O ano de 2020 chegou como um desafio em nossas vidas. Ou mudamos ou morremos. Não estou me referindo só ao fato da quarentena imposta para a prevenção do Coronavírus. Mas essa reclusão de todos em suas casas está provocando uma crise jamais vista no mundo. Uma verdadeira ‘revelação’ de realidades até então disfarçadas por um estilo de vida inconseqüente, por relacionamentos superficiais, pela indiferença social e por uma economia consumista galopante, que ameaçava até mesmo os recursos naturais de nosso planeta. Quer dizer, todos nós agíamos como zumbis num mundo governado por forças políticas invisíveis, que nos envolviam como teias de uma aranha mortífera e nos aprisionavam para sugar nosso sangue.

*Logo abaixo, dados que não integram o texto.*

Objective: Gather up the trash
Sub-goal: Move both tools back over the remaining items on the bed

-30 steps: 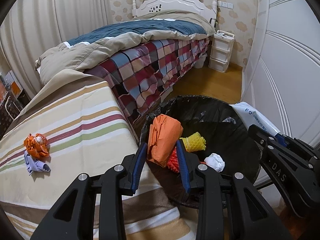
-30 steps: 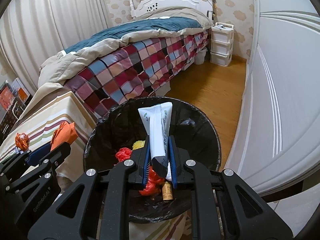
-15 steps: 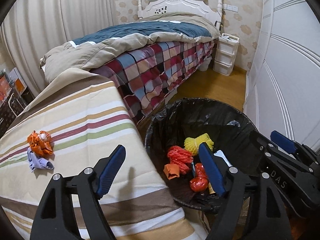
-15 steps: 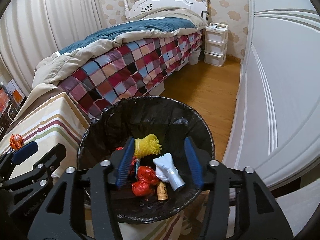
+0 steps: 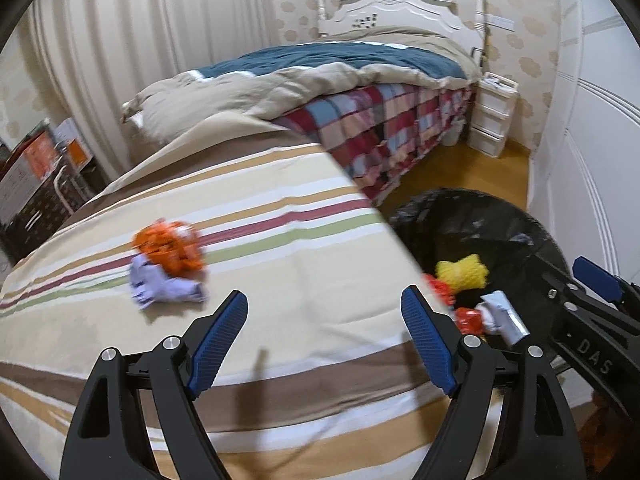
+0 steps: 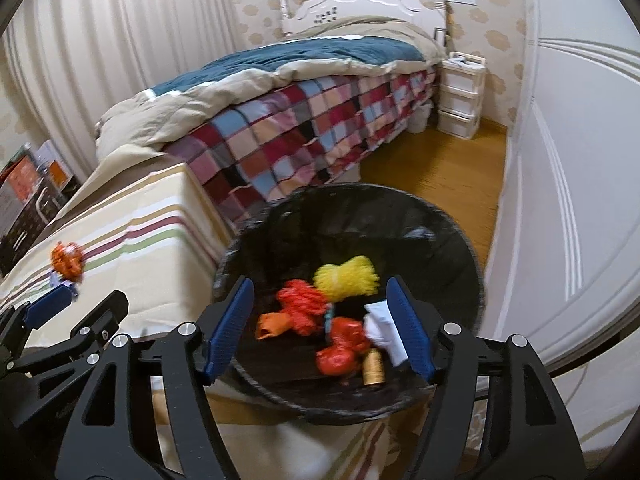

Quando o apóstolo João teve a visão do Apocalipse, na longínqua ilha de Patmos, no mar Egeu, ele recebeu uma revelação divina de coisas que até então permaneciam secretas e desconhecidas, de estranhas profecias do que ira ocorrer no futuro. Costuma-se falar em ‘fim de mundo’ como sinônimo de Apocalipse, o que não é de todo errado se entendermos que uma ‘revelação’ pode trazer mudanças que vão gerar uma nova visão de mundo. É exatamente o que está acontecendo agora. A proximidade da morte, sentir a morte rondando nossas casas, ver a morte ameaçando levar nossos parentes e pessoas queridas, prenuncia, na verdade, o fim de um mundo e de um estilo de viver.
Talvez haja uma verdade oculta se revelando nesse momento e esta verdade poderá ser a libertação de nossa cultura egocêntrica e inconseqüente. Diante do minúsculo Coronavírus as vozes do poderio econômico mundial se calam, os bombardeios em países inimigos silenciam, a poluição sonora e química estanca, congestionamentos nas grandes cidades desaparecem, e as pessoas se confrontam com seus dilemas, seus conflitos pessoais, seus dramas conjugais, sua solidão. A vida tem de ser repensada. O seu vizinho pode estar morrendo de fome. O idoso pode estar abandonado num canto de sua casa. As crianças, habituadas a um ritmo acelerado, podem estar entediadas. A internet começa a ficar saturada e falha. O futuro se torna assustador. Esse é o momento do Apocalipse. Hora da Revelação. Revelação do quê?
Há algo muito importante a se aprender com a morte. O medo da morte surge inesperadamente, do nada, e destrói todas as nossas certezas. Num segundo, tudo aquilo que construímos com tanto zelo cai por terra, e nos vemos dentro de um redemoinho que desfaz arranjos, planos, metas e ilusões. Nossos pensamentos viram poeira sob a força devastadora de sua Presença. É sempre assim que ela chega, como um Apocalipse.
Contudo, a morte não é uma estranha. Sempre esteve conosco, e mesmo sem saber convivemos com ela diariamente, na renovação de nossas células, na deterioração de nossos neurônios, na aniquilação e renovação de todas as partículas subatômicas do universo. O motivo de nosso espanto é que quase sempre esquecemos que a vida é um processo sem fim de criação e aniquilação, matéria transformando-se em energia, energia transformando-se em matéria...
As formas que criamos através de nossa mente são todas elas transitórias, inclusive nós mesmos, e com elas engendramos uma realidade sem fim, criada e recriada a cada instante por nossos pensamentos. Essa é a dança das formas transitórias da existência. Então, porque dói tanto quando nos deparamos com a morte?
Por que nós, seres humanos, queremos aquilo que é duradouro, ansiamos pela eternidade, buscamos certezas e estabilidades. Tentamos segurar nas mãos o fluxo do vento, conter o movimento das águas, aprisionar o passado em nossas lembranças e prever um futuro que não chegou ainda. Por isso nossas memórias nos são tão caras. Elas são o tempo aprisionado.
Precisamos aprender a ver a morte como uma grande Mestra. Ela nos coloca face a face com o mistério da impermanência, e nos lembra que tudo é transitório e mutável como um sonho. Nós estamos aqui hoje, podemos não estar mais nesse mundo daqui a um minuto. O Coronavírus pode nos levar a qualquer momento, por mais cuidados que tenhamos. Não existem certezas, apenas crenças. Não existe o tempo, apenas o momento presente.
Qual é o aprendizado de tudo isso? Qual a urgência desse ensinamento para o mundo? Talvez seja apenas isso: precisamos aprender em vida a existir no Aqui e no Agora. Essa é a dimensão da consciência, é a grande conexão com o momento sagrado do agora, que a Revelação do Coronavírus está trazendo para todos nós. No silêncio e na solidão de nossa quarentena, que possamos aprender a dançar com Shiva, o deus da destruição e da regeneração, a grande dança cósmica da existência.